Exercise prompt.
Print the lines of the data, starting with the first, up to and including the line where "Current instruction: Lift" appears.

Given material.
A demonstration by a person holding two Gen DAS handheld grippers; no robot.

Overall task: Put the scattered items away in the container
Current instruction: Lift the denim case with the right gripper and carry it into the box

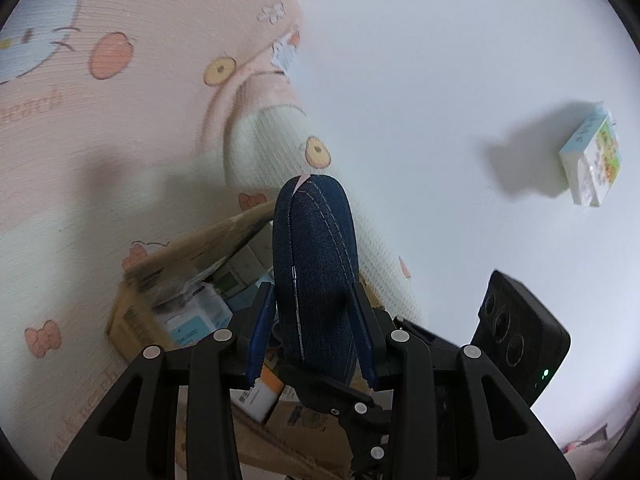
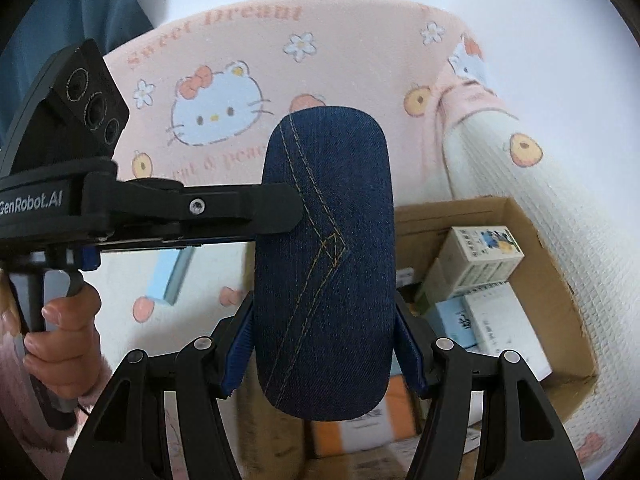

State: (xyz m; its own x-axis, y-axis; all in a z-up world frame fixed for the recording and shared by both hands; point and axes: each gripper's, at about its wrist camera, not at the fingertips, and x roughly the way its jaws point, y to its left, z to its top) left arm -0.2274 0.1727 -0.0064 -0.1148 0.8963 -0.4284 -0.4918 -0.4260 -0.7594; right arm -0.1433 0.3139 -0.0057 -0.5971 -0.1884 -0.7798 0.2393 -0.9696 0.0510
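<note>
Denim glasses case (image 2: 324, 264) clamped by both my grippers at once, above the open cardboard box (image 2: 560, 280).

From my right gripper (image 2: 324, 344) I see its blue pads pressed on the case's two long sides, while my left gripper (image 1: 316, 320) clamps the same case edge-on, its finger crossing from the left in the right wrist view. Small cartons already crowd the box's right half, and the near wall sits just beneath the case's lower end. A pink cartoon-cat blanket (image 2: 240, 80) wraps round the box's far and right edges. Out on the white surface, one small carton (image 1: 592, 160) lies well apart with bare room all around it.
</note>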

Reply to the task.
A demonstration by a person holding two Gen DAS handheld grippers; no robot.

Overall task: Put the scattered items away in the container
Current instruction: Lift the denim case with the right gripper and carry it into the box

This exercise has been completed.